- Opening Delimiter -

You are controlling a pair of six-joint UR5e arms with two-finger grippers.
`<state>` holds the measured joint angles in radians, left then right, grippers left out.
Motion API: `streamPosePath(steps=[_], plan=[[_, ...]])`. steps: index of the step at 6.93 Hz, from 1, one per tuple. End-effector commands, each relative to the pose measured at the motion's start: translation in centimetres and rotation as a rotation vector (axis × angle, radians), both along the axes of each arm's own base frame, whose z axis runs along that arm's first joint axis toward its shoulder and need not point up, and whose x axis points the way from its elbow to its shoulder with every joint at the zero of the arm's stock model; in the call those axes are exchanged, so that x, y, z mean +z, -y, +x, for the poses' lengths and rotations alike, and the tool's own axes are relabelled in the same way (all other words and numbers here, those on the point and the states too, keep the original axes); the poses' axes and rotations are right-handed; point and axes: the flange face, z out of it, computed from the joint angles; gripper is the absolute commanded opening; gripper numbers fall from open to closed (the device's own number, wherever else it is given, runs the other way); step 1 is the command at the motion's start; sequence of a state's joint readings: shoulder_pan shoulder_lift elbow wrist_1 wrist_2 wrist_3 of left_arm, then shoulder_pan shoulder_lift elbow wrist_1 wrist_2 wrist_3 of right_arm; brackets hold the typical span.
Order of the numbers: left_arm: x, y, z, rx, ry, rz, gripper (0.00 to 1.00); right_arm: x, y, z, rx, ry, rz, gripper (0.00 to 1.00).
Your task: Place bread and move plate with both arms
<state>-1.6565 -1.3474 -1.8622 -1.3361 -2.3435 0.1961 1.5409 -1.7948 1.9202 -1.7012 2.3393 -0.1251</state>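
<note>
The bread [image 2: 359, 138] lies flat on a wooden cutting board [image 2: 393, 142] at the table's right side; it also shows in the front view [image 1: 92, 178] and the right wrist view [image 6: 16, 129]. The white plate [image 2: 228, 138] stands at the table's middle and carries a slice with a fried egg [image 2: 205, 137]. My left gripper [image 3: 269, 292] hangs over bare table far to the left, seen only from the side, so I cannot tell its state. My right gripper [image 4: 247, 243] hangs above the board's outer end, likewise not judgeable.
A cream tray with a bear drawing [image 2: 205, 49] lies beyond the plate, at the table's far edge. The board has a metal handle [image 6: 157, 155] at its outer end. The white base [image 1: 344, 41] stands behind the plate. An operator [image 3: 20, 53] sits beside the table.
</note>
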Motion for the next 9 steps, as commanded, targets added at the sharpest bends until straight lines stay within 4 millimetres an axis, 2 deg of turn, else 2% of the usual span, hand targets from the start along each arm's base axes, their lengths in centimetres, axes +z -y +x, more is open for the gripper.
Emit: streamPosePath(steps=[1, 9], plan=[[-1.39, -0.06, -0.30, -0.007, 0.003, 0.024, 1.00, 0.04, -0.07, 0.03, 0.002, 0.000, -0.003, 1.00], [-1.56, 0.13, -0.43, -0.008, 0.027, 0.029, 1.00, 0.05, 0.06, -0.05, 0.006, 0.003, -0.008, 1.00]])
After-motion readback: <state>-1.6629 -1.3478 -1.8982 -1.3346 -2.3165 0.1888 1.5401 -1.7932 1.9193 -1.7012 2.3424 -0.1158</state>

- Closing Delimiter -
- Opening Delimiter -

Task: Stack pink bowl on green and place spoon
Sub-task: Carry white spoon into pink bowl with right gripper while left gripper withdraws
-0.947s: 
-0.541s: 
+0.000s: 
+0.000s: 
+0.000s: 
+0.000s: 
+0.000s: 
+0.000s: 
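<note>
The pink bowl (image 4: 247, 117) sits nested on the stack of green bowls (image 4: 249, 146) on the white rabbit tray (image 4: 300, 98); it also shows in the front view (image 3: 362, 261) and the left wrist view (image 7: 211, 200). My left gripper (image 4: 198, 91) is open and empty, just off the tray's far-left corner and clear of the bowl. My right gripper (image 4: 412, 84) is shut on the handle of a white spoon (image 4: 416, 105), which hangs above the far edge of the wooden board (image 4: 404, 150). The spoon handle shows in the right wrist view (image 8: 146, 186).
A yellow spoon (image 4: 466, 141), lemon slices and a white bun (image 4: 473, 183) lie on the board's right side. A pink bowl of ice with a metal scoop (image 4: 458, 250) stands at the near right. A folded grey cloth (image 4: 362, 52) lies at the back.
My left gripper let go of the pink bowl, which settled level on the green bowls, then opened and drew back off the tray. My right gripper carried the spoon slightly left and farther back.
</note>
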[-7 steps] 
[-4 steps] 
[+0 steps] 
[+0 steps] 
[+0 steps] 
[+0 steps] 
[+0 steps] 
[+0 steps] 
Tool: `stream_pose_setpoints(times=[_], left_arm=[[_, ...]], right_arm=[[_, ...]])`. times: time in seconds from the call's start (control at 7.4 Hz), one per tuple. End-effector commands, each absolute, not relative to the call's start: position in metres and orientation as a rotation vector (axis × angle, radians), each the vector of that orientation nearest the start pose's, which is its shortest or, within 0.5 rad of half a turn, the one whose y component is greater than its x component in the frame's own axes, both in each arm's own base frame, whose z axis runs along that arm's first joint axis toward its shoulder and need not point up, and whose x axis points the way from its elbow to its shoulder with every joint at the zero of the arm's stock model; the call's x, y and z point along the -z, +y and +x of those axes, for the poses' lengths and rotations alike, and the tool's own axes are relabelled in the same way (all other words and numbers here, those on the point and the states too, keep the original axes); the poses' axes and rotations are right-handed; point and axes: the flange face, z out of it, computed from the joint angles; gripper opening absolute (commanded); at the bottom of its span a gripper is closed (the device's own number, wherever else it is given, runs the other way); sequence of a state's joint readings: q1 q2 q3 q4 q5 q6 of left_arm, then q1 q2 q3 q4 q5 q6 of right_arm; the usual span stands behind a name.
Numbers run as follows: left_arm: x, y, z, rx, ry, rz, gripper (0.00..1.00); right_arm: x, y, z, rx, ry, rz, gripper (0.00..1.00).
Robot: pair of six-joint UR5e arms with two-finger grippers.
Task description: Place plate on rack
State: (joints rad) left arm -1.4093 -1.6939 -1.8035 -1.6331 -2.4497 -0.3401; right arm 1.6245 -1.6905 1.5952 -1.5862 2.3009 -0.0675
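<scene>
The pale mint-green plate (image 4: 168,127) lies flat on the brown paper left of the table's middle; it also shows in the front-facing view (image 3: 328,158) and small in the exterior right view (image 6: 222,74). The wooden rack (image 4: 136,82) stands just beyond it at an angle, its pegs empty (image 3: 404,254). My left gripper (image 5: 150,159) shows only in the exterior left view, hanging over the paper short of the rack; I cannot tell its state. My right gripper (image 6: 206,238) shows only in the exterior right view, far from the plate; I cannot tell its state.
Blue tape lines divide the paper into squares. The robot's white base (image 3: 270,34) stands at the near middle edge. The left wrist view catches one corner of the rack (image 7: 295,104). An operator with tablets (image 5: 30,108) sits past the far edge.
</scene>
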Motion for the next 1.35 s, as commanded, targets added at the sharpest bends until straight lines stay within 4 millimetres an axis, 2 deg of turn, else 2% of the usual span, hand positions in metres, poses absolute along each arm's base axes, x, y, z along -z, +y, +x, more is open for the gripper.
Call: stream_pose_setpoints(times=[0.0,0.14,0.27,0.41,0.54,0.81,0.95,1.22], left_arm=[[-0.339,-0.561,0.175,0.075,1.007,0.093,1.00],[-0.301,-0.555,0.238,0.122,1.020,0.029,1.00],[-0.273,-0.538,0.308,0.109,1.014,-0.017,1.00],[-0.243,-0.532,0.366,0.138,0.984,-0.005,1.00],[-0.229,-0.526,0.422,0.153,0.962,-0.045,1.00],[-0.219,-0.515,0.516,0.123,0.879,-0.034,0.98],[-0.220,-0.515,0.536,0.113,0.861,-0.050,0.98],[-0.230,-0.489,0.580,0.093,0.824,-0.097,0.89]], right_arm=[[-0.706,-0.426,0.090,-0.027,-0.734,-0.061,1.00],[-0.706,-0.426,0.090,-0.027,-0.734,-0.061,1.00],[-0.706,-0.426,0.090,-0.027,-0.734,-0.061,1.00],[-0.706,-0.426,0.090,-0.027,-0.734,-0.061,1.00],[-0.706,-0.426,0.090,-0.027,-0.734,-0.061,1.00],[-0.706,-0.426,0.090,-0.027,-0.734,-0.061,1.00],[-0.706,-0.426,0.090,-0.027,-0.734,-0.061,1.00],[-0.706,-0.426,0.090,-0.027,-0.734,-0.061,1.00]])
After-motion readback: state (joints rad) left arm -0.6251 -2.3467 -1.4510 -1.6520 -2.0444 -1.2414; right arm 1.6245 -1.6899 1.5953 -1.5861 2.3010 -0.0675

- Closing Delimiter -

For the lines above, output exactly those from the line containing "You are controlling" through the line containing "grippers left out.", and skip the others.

Written reply →
You are controlling a pair of six-joint UR5e arms with two-finger grippers.
`<state>` holds the measured joint angles in radians, left then right, grippers left out.

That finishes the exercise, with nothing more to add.